Au-delà de quelques volts par mètre, l’organisme est totalement surchargé. Les opérateurs voudraient être autorisés à émettre environ 15 V/m pour accroître les performances des réseaux. Par curiosité, j’ai mesuré l’intensité du rayonnement autour de la propriété de M. Urs Schaeppi, CEO de Swisscom, cet été. Elle se situait à 0,17 V/m.
9 Et après la 5G, la 6G?
Swisscom | Actuellement, tous les opérateurs sont occupés à introduire la 5G, mais nous nous attendons à ce que l’évolution se poursuive. Que le prochain développement s’appelle 6G ou autre chose, nous ne pouvons pas encore le dire aujourd’hui. Le développement de la 5G sous toutes ses formes prendra plusieurs années, une dizaine peut-être.

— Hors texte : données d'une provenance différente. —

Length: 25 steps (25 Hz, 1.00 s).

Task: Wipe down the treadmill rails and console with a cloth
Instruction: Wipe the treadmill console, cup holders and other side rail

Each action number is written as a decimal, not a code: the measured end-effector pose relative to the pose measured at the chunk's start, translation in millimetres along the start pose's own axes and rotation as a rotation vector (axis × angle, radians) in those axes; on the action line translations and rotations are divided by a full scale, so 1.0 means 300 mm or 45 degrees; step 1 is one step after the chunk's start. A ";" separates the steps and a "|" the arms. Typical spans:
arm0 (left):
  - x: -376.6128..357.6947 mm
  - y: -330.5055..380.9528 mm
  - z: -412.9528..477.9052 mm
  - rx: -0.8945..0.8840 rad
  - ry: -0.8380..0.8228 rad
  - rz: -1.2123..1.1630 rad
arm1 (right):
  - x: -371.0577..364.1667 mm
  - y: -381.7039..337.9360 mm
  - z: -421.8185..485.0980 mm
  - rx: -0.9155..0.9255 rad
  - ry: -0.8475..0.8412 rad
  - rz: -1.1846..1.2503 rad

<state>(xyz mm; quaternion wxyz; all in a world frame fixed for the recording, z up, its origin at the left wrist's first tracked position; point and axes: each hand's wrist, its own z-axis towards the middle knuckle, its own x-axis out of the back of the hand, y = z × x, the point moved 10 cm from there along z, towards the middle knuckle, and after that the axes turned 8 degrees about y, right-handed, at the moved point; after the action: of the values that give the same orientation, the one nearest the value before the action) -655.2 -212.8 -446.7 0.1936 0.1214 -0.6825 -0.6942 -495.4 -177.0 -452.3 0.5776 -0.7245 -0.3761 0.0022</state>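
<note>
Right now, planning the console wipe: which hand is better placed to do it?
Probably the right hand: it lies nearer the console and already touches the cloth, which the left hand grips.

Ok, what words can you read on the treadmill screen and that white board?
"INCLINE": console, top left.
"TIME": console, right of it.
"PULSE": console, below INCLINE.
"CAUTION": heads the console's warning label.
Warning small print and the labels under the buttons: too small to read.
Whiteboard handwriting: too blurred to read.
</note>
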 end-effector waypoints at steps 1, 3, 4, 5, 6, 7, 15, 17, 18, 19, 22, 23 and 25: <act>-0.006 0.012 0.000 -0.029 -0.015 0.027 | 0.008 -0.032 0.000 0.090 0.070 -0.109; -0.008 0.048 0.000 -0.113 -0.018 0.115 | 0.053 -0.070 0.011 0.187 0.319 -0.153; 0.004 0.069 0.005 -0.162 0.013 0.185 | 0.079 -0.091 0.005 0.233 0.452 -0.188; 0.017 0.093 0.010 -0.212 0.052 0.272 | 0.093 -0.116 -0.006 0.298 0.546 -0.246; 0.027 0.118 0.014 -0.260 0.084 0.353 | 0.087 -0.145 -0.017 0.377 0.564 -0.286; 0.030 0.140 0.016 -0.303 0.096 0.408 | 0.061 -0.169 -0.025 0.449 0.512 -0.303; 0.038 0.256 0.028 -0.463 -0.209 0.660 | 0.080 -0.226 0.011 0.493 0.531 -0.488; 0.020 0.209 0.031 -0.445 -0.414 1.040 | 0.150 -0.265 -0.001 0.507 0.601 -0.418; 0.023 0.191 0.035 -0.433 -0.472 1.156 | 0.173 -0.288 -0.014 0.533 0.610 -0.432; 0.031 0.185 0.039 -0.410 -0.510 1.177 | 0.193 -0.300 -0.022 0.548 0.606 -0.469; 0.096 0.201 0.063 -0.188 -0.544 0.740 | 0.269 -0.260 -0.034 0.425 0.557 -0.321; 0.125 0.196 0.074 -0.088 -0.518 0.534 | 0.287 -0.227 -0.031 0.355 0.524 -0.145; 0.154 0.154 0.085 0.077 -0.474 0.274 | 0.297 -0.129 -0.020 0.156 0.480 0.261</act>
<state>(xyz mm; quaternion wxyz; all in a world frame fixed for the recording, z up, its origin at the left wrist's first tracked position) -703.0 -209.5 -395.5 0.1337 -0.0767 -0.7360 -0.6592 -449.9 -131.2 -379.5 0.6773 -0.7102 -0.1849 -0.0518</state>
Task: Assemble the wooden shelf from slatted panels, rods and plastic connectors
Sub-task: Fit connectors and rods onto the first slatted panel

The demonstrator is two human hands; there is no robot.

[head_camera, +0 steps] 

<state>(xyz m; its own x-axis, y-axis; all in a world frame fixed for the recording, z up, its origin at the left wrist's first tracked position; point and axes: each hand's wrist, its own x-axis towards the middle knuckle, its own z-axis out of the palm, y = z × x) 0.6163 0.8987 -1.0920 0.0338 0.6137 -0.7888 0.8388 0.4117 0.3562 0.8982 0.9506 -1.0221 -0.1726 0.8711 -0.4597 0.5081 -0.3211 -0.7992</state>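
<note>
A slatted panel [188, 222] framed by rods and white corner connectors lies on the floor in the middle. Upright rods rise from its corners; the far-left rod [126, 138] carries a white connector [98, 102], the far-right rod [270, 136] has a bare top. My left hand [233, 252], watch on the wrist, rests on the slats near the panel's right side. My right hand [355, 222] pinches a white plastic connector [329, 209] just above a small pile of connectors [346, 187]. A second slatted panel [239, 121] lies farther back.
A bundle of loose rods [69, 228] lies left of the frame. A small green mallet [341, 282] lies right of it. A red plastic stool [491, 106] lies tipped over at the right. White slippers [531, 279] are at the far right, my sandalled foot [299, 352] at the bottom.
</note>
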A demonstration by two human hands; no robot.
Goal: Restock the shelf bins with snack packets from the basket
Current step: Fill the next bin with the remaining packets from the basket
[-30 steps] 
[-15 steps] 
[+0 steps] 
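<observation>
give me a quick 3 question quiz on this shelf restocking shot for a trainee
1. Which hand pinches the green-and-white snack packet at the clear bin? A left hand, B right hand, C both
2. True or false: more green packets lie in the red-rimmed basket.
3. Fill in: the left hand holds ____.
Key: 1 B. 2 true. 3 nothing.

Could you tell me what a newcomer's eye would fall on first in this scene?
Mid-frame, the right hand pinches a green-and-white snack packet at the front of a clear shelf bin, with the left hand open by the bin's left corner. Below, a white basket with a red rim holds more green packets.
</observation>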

L’avis de l’expert | Si le groupe de travail de l’OFEV chargé d’étudier les risques de la 5G assouplit les normes, près de 20'000 antennes vont émettre plus fortement. De plus, une myriade d’antennes plus petites seront incorporées au paysage urbain. Leur installation a déjà commencé.

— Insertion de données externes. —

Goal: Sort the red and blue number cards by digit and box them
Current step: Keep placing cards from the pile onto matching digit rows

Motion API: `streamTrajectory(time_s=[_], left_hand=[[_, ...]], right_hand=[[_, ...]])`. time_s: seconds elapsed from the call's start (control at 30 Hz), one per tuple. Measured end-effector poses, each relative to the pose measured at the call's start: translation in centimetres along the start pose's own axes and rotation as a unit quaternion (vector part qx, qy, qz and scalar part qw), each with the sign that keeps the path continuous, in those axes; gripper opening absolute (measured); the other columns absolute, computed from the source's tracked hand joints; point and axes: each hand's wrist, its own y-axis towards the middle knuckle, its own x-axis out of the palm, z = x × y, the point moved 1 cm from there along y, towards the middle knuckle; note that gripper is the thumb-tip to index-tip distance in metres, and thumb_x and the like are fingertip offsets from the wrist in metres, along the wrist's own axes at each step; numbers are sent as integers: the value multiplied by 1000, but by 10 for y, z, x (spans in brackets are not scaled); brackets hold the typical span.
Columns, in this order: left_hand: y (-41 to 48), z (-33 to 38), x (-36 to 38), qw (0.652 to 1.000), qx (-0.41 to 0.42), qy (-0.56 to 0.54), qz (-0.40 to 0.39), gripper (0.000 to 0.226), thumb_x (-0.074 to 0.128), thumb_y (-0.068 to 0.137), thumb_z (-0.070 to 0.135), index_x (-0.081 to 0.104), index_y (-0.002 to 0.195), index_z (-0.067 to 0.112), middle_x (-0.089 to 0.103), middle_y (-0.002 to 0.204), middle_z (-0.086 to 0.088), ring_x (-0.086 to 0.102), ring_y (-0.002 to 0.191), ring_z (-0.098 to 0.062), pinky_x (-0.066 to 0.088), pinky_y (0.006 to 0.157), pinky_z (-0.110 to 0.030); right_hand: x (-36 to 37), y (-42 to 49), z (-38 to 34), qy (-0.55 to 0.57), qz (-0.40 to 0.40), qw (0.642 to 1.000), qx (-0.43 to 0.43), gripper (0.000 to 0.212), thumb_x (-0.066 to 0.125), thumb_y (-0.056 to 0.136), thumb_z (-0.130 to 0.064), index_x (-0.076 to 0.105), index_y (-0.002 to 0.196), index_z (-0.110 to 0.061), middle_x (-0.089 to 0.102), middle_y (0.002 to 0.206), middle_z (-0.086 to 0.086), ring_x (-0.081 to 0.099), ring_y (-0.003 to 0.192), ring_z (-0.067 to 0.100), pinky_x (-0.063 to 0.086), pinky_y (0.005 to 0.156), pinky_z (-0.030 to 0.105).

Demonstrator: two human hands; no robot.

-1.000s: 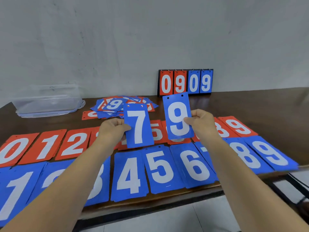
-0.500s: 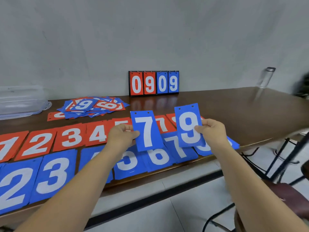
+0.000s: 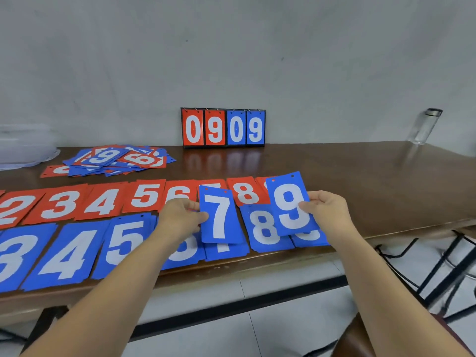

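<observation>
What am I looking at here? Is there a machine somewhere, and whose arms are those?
There is no machine here. A person wears a camera on the head, so the one picture looks forward and down along their own two bare arms. The left hand pinches a blue 7 card, and the right hand pinches a blue 9 card. Both cards are held over the brown table. On the table lie a red row of number cards and, nearer the edge, a blue row, each laid out by digit. Behind them are a jumbled pile of cards, a flip scoreboard reading 0909 by the wall, a clear plastic box at far left and a clear bottle at far right.
</observation>
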Motion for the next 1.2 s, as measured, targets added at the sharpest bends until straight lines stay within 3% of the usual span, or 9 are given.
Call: streamTrajectory(time_s=[0.1, 0.17, 0.3, 0.47, 0.57, 0.7, 0.83, 1.0, 1.2], left_hand=[[-6, 0, 4, 1000, 0, 26, 15, 14, 69, 87, 13, 56, 86, 18, 58, 99, -2, 63, 96, -22, 57, 83, -39], [-9, -1, 7, 999, 5, 43, 28, 16, 70, 87, 13, 58, 97, 15, 58, 97, -2, 62, 87, -20, 57, 84, -41], [-13, -8, 17, 993, 32, 98, 52, 29, 69, 87, 11, 60, 114, 8, 62, 100, -6, 61, 87, -21, 56, 82, -38], [-13, -19, 29, 961, 92, 237, 105, 32, 66, 88, 9, 60, 120, 5, 64, 78, -3, 58, 80, -18, 46, 72, -28], [-15, -25, 36, 935, 107, 314, 125, 29, 64, 88, 11, 59, 116, 7, 66, 81, -6, 61, 81, -22, 51, 71, -33], [-18, -29, 41, 912, 116, 368, 139, 30, 65, 89, 19, 58, 116, 9, 65, 96, -7, 61, 90, -24, 50, 68, -33], [-21, -31, 44, 908, 140, 367, 144, 38, 64, 90, 17, 56, 127, 11, 59, 121, -8, 58, 109, -23, 53, 87, -37], [-29, -37, 43, 903, 192, 351, 161, 44, 63, 91, 26, 53, 133, 16, 57, 131, -4, 49, 122, -22, 41, 102, -38], [-26, -26, 27, 906, 201, 342, 148, 50, 61, 93, 32, 47, 139, 20, 46, 144, -2, 37, 134, -21, 31, 110, -38]], right_hand=[[-17, 12, 9, 19, -8, 1000, 14, 11, 68, 86, -6, 67, 87, -16, 73, 92, 7, 70, 85, 25, 58, 78, 42], [-25, 18, 15, 32, -9, 999, 24, 12, 68, 86, -6, 66, 84, -18, 72, 89, 6, 69, 80, 22, 57, 69, 36], [-30, 28, 27, 18, -5, 999, 26, 12, 69, 85, -6, 66, 95, -13, 70, 92, 6, 69, 84, 23, 56, 70, 35], [-22, 36, 41, -123, 24, 992, -10, 21, 70, 84, -16, 63, 104, -16, 70, 101, 4, 66, 94, 20, 55, 74, 35], [-17, 32, 43, -265, 41, 962, -45, 28, 66, 87, -19, 58, 113, -16, 65, 108, 2, 55, 87, 16, 41, 64, 27], [-15, 25, 54, -368, 60, 925, -72, 23, 66, 89, -26, 54, 109, -23, 59, 105, -2, 52, 81, 15, 37, 60, 27], [-16, 23, 60, -355, 54, 926, -119, 16, 58, 93, -19, 65, 107, -24, 57, 104, -3, 53, 87, 14, 38, 60, 25], [-10, 14, 63, -253, 53, 949, -182, 25, 57, 92, -17, 64, 116, -20, 60, 106, -4, 56, 94, 14, 49, 72, 31], [30, 6, 34, -184, 8, 960, -211, 32, 58, 91, -17, 62, 123, -20, 63, 110, -5, 57, 97, 13, 49, 79, 32]])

L’offre créant la demande, le volume transmis va croître et les usagers trouveront normal de regarder la 4K sur leur mobile. Si on continue sur cette lancée, on peut imaginer la 6G servant à regarder la 8K vers 2029 avec des émissions aux environs des 30 GHz. La peau est dangereusement conductrice de ces fréquences. L’exposition aux rayonnements étant cumulative et ses effets pouvant être irréversibles, les décisions qui seront prises sous peu seront déterminantes pour la santé publique.